Monday, June 11, 2012

Europe: The Beginning of the End



The financial markets have proven to investors that the “all-clear bell” has been sounded prematurely.  The European situation is downright awful, and is spilling over into the global economy.   Can the United States and its fragile economy continue recovering with the massive headwinds coming from overseas? 

Economic Situation
The bright spot of the US economy at the beginning of 2012 was the increase in new jobs, an apparent rebound in the housing sector, and a reasonable increase in overall economic activity.  Unfortunately, job creation has since stalled, surprising to the downside with only 69,000 new jobs being created in the month of May, with expectations of 164,000.   To make matters worse, the government revised the previous two months (March and April) down significantly.   Mortgage applications fell 1.3% in May, pending home sales dropped 5.5%, and each of the previous months’ respective indicators have been revised downward.   Moreover, 1st quarter GDP was revised from an initial reading of 2.2% down to 1.7%.  Since the beginning of the month, economists have drastically reduced their 2nd quarter estimates from a mean of 2.5% to less than 1.9%.   Needless to say, the financial markets have reacted adversely, and expectations for a strong 2012 have been dampened. 

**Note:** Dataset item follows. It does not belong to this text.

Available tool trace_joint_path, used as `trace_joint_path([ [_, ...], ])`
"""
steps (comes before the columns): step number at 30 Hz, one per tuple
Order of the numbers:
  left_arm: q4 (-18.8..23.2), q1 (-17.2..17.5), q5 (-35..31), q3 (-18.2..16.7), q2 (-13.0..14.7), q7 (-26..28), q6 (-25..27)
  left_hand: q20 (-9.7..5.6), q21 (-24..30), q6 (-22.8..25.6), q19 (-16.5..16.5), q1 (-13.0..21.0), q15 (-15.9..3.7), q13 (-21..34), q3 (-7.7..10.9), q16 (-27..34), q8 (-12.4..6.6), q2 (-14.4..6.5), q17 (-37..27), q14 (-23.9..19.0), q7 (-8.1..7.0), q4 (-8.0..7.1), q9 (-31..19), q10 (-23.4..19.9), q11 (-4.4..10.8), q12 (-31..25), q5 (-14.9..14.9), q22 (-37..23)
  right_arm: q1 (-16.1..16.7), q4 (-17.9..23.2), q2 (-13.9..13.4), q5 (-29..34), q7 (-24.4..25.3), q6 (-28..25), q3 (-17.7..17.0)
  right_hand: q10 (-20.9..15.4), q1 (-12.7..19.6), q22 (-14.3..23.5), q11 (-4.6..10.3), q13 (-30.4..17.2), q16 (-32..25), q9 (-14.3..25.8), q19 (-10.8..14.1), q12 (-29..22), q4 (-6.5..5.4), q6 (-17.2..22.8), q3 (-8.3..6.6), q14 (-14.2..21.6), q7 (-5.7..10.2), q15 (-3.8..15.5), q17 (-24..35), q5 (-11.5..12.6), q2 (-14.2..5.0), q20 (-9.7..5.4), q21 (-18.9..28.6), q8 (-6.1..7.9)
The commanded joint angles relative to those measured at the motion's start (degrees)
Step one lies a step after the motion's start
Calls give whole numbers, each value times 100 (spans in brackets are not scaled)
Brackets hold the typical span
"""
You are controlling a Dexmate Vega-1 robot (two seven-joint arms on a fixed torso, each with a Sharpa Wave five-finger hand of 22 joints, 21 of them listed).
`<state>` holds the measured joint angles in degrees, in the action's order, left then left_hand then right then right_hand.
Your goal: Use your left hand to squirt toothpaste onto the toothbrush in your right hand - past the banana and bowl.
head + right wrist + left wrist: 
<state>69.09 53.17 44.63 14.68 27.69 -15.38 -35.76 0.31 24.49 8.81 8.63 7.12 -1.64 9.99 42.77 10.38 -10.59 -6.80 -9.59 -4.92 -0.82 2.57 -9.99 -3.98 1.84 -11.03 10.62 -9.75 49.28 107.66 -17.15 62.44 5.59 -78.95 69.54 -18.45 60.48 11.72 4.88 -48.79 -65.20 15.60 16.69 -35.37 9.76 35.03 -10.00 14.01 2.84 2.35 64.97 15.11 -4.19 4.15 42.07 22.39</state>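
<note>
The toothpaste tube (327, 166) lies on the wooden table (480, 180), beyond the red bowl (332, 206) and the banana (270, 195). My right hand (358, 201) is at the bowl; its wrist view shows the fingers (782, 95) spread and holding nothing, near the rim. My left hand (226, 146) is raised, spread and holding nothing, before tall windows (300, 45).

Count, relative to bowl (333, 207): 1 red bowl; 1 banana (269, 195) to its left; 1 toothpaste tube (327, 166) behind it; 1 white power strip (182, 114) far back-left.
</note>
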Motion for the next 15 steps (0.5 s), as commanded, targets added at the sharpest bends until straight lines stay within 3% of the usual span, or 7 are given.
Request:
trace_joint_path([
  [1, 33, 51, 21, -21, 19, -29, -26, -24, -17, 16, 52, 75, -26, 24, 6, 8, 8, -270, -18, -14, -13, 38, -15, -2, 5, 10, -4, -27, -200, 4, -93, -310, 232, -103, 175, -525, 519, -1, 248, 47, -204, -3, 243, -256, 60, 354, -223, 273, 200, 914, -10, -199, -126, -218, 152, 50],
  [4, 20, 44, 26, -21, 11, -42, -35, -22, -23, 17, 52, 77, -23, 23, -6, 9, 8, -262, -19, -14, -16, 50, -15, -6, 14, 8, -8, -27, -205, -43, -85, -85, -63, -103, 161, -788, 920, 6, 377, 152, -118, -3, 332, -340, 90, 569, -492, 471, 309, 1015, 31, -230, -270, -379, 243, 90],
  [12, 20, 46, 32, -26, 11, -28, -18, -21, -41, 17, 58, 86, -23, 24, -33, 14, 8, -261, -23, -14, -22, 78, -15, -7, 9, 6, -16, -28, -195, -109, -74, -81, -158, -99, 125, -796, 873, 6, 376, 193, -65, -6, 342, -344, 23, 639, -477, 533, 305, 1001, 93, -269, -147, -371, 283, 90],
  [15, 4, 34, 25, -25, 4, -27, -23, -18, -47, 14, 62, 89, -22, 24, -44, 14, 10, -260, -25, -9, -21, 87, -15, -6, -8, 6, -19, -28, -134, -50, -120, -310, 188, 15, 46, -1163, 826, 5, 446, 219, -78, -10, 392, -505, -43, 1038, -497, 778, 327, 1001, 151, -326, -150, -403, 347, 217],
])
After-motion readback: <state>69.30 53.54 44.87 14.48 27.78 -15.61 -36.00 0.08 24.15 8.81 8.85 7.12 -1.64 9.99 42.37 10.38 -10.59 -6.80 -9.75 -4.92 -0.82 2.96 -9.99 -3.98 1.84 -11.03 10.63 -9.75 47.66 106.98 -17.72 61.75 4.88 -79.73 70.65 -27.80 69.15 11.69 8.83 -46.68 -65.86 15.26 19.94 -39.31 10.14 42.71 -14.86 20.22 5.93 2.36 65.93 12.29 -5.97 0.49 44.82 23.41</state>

The most significant underpinning affecting the equity markets going forward is   Spain’s ability to access the debt markets, and the continued appreciation of the US dollar.    Two weeks ago, Spain made it public that they need $125 billion in aid to recapitalize their banks.  With a 25% unemployment rate, and a 50% jobless rate among workers under the age of 30, Spain’s economy is contracting at nearly a 2.0% annual rate.  The European Union has agreed to loan funds to shore up the current deficiency with in the country’s financial system.  As a result of non-performing bank loans caused by a massive housing bubble, Spain’s borrowing costs have increased to over 6.5%.   This is threatening the country’s ability to finance its ongoing spending needs at the central government level.  Spain’s economic woes are threatening an already fragile global recovery, which could ultimately be the spark that causes a global recession towards the end of the year.

Investment Strategy
After having an excellent start to the year among all of our managed portfolios, significantly outpacing all major benchmarks, our bullish investment thesis has been upended by negative economic surprises and an eroding geopolitical situation in Europe over the last two weeks.  The US equity market has now given back most of its gains for the year.  Even though the market had its best weekly gain last week, we remain very cautious going into the second half of the year.  We are anticipating more geopolitical turbulence out of Europe, regardless of positive news out of Greece and Spain.  Moreover, China has lowered interest rates for the first time since 2008, after a much worse than expected change in economic growth for the first half of the year, and the rapid appreciation of the US dollar among currency pairs will cause US exports to be more expensive and ultimately slow growth prospects.  

At this time we are lowering our prospects for any significant moves to the upside within the equity markets, based on the headwinds briefly discussed above.  We are reallocating the managed portfolios to favor a more conservative allocation in anticipation of a global economic slowdown.  If we see our data points continue to worsen we will become more aggressive in our defensive stance.   Unless Europe can repair the major damage that has already been created in the short term, the prospects for new market highs are highly unlikely through summer.